Enabling Reinvention

Social Media Diligence

By Robert Wood, Social Media Advisor – The Prison Scholar Fund

In today’s world, the availability of information and the rate at which it is disseminated, especially via social media, make it imperative that we are increasingly cautious about our sources of information. We must be certain to qualify important information though due diligence as necessary. For academic institutions or trade schools you can simply check their credentials online to be certain they are properly accredited. However, in checking the credibility of social media posts we must understand the motivation and credibility of those posts. I recommend a three pronged approach which includes the following factors: Purpose, motivation (including ulterior motives), and qualification(s). Since the information you’re checking out should serve a purpose for you as well as the individual(s) or organization posting I’ll begin there.

The purpose of any information is generally to inform, persuade, entertain, or a hybrid among those. The purpose of social media posts is important because it helps create context for that information. You can usually look at the mission statement of an organization to find out what their purpose is and how their postings relate to it. You can also view some of their other articles or posts to see the type of material they usually put forth and if includes a common theme which supports, or runs counter to, their mission statement or stated purpose. Looking at industry or trade  gives you a much clearer picture of the purpose an individual or organization has.
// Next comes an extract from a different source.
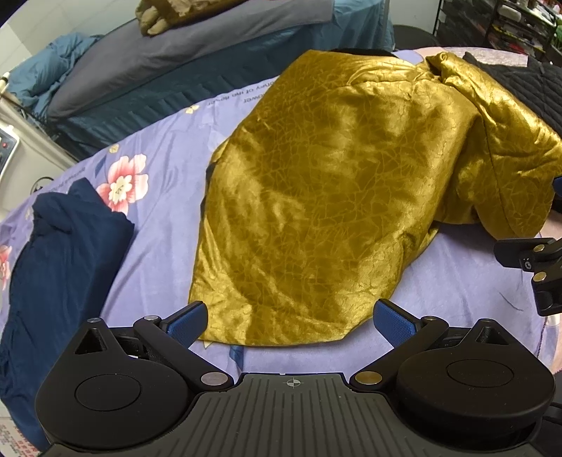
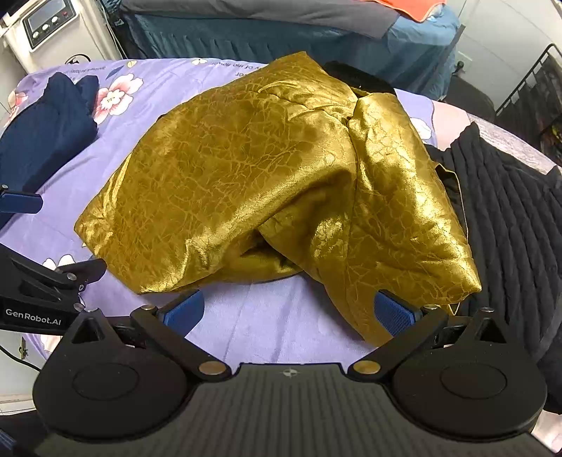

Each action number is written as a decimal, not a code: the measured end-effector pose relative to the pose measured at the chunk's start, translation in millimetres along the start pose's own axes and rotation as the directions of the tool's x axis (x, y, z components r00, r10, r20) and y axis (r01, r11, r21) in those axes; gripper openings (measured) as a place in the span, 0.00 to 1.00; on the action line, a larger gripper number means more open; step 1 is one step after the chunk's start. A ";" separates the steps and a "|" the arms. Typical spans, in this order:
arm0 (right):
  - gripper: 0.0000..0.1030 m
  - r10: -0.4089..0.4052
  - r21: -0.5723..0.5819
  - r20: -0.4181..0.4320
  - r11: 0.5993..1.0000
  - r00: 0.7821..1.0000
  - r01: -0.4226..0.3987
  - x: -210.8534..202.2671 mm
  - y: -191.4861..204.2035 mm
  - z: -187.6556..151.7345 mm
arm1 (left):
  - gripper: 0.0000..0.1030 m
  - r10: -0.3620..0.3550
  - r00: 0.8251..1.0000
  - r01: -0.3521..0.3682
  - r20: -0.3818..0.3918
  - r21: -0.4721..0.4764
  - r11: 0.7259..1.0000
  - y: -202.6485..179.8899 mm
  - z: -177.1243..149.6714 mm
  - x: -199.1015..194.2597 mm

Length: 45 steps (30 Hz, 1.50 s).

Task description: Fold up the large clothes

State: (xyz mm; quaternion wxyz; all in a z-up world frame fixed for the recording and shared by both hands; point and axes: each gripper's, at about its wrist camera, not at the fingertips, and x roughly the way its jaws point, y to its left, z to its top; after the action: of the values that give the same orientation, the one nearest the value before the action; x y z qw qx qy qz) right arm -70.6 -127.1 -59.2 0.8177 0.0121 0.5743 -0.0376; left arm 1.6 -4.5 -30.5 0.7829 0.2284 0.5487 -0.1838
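A large shiny gold garment (image 1: 326, 197) lies partly folded on a lilac floral sheet (image 1: 161, 218); it also shows in the right wrist view (image 2: 267, 182), with a bunched fold hanging toward the near right. My left gripper (image 1: 289, 321) is open and empty, its blue pads just at the garment's near hem. My right gripper (image 2: 289, 313) is open and empty, its right pad (image 2: 393, 313) touching the gold fold's near edge. Each gripper shows at the edge of the other's view.
A folded navy garment (image 1: 59, 267) lies at the left, also in the right wrist view (image 2: 45, 130). A black quilted garment (image 2: 509, 225) lies at the right. A bed with blue and grey bedding (image 1: 147, 70) stands behind. A white appliance (image 2: 49, 28) is at the far left.
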 end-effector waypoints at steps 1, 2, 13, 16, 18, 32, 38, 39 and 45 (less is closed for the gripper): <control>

Purpose is really important in evaluation of information because beyond the greater ostensible purpose, secondary purpose may drive biases. Truthful information which promotes a purpose is fine, but just like at some used car lots you must beware of omitted information which might be important and/or information which is given out of context or even falsified. Biases may motivate the information being posted and that can easily lead to inaccurate or gravely distorted information being put into circulation.
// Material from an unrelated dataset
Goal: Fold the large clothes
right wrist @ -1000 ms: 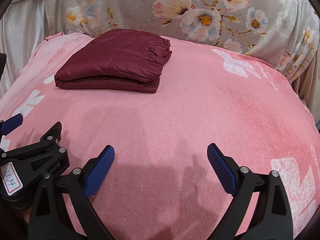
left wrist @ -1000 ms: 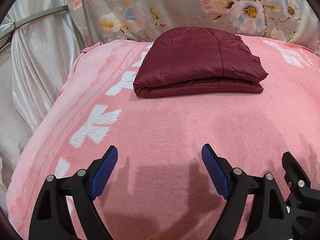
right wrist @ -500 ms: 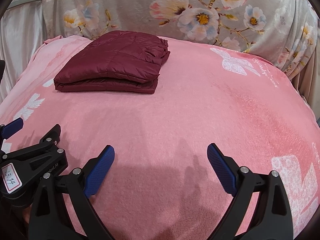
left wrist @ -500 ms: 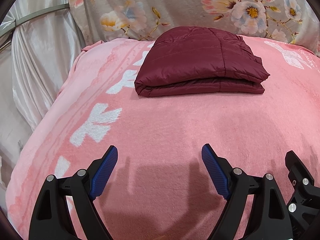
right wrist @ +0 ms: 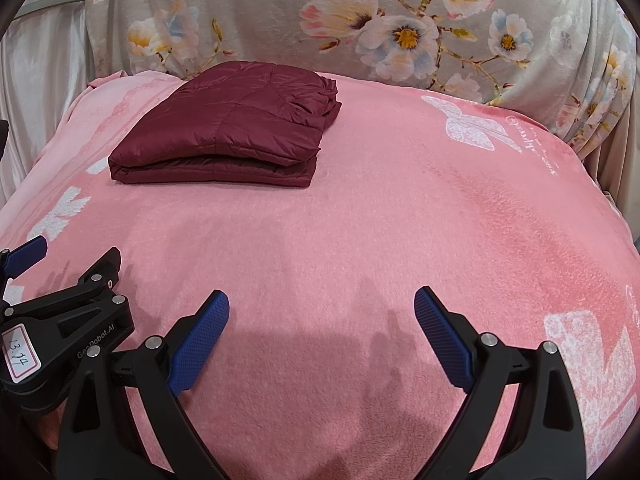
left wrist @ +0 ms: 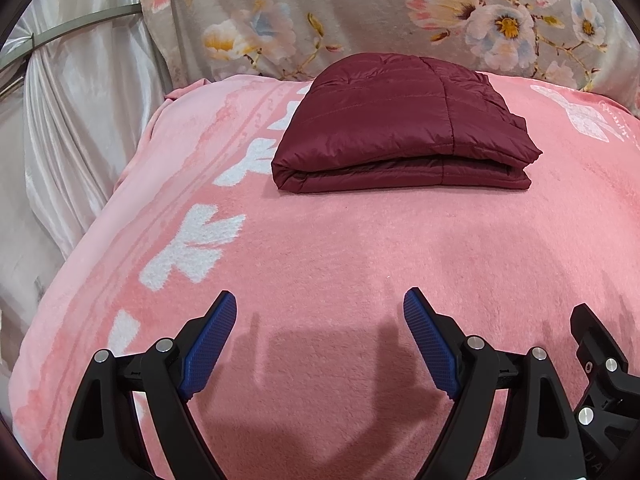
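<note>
A dark red quilted jacket (left wrist: 404,128) lies folded into a flat rectangle on a pink blanket (left wrist: 340,248), toward the far side. From the right wrist view the same jacket (right wrist: 232,128) sits at the upper left. My left gripper (left wrist: 320,300) hovers over the blanket's near part, well short of the jacket, open, with nothing between its blue pads. My right gripper (right wrist: 322,298) stands open beside it, likewise with nothing in its jaws. The left gripper's body (right wrist: 60,320) shows at the lower left of the right wrist view.
A grey floral cloth (right wrist: 360,28) rises behind the blanket along the far edge. Pale satin curtains (left wrist: 68,128) hang at the left. The blanket (right wrist: 400,220) drops off at its left and right edges and bears white patterns.
</note>
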Demonstrator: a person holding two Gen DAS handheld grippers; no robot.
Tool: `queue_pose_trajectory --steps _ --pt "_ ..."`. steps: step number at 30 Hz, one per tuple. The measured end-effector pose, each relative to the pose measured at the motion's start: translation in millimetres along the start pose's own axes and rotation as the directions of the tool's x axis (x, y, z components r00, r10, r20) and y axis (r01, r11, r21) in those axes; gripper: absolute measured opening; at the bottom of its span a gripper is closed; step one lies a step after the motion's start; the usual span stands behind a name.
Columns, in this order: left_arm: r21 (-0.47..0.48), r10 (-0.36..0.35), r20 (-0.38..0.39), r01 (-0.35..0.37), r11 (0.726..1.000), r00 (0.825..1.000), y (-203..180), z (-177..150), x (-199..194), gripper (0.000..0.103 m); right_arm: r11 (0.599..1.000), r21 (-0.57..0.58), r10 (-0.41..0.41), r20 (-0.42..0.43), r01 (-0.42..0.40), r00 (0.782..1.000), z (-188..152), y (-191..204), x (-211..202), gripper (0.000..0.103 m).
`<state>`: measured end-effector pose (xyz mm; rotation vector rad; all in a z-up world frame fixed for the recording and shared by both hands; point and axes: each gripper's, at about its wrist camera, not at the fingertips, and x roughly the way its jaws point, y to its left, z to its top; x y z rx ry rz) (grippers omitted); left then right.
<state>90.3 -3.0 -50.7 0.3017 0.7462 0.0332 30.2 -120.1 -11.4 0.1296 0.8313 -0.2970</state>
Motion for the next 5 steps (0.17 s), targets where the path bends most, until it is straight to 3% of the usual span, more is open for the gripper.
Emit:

By understating the person(s) or organization providing the information you can better understand their motive(s) for providing it. It also becomes easier for you to spot potentials for biases or ulterior motives. A good example of this is that if you watch Fox News you can expect a conservative bias. Conversely, if you watch MSNBC you can expect liberal/progressive bias. Their motives are to report the news. Their secondary, or ulterior motives are to promote conservative ideology (Fox News) and liberal/progressive (MSNBC). If you’re watching sports and a player is speaking about the game they will usually lean towards their own team. Some things you can look at for signals of possible bias include sponsors, business affiliations, social circles, religious beliefs and political beliefs or affiliations. What you and to do is understand how those thing relate to the subject matter being posted about. Having a bias doesn’t necessarily mean that a person or organization will post inaccurate information. It only means that you may want to look deeper into the information before considering it credible. With all of the due diligence in regards to purpose or bias you must also be sure the person(s) or organization providing the information or opinion is qualified to do so.
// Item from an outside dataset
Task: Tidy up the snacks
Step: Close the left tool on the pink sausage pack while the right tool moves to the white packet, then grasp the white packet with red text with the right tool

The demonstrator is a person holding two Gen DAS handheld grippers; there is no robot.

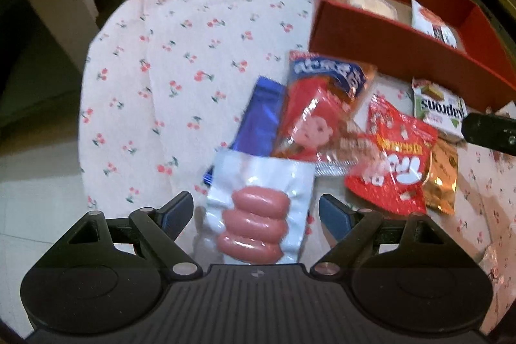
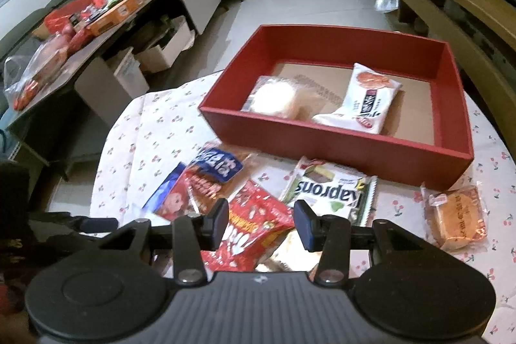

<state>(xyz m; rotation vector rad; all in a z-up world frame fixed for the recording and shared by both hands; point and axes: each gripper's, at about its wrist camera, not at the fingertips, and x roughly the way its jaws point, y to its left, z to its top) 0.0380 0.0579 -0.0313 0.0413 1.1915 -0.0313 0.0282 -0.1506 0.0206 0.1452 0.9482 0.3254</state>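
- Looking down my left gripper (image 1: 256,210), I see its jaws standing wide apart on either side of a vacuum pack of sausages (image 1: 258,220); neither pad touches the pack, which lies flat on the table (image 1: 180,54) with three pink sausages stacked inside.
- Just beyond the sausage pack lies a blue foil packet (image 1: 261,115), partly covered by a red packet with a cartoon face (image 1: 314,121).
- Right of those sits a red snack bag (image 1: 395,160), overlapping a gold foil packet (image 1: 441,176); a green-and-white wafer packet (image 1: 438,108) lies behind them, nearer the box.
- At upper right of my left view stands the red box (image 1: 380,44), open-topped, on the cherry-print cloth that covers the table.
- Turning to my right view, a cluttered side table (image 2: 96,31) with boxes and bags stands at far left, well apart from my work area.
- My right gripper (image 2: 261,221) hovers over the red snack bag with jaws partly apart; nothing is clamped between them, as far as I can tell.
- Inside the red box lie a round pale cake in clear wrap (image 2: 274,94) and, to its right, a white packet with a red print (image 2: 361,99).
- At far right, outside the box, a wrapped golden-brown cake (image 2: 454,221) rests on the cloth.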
Unfortunately, in some instances, you may find out that there are people or even organizations giving advice they are not qualified to give. Even the opinions of some individuals may be based on unsubstantiated bodies of knowledge. It’s very important to make sure our sources of information at least meet a minimum threshold of qualification to be genuine sources of valid information. In order to do that, you start by looking at the individual or entity online. If they have credentials listed, check the origin of those credentials to be certain they are genuine, then check to be certain the accrediting body is qualified to do so. For business, you can also check the Better Business Bureau and/or the local Chamber of Commerce. Look at the Facebook page and other social media to see who individuals are plugged into and take any biases that may be indicated by that information into consideration. Although this level of diligence is not necessary in every case, when it is, due diligence must be applied. It can make a huge difference. Especially in cases which the information may be used for important decision making or worldview shaping.

Because accurate information is so important, qualifying sources by checking their purposes, motivations, and qualifications is imperative. In this age of hyper-availability of information, especially via social media, we can’t afford  to grant credibility without accountability. Many important factors shape our worldviews. Humankind has the unique opportunity to actually shape our world to a greater extent than any other species on Earth. That means seeing the world accurately via a well informed worldview is critically important. As social media and modern technology continue to make information increasingly pervasive, the need for due diligence in utilizing that information increases. Knowledge and information are major drivers of human progress. Accuracy and due diligence are their guardians.


Robert Wood, our Social Media Advisor, is a volunteer for the PSF. His Tweets can be found on Twitter @prisonscholars under the hashtag #RLW_PSF. He can be reached via any of our social media outlets or emailed at the following address: rlw@prisonscholars.org.

If you’d like to hear more from PSF, please sign up for our quarterly newsletter, where Robert is a valued contributor. Just submit your name and email address. If you’d like to get involved with the PSF in a volunteer capacity, please email us volunteer@prisonscholars.org.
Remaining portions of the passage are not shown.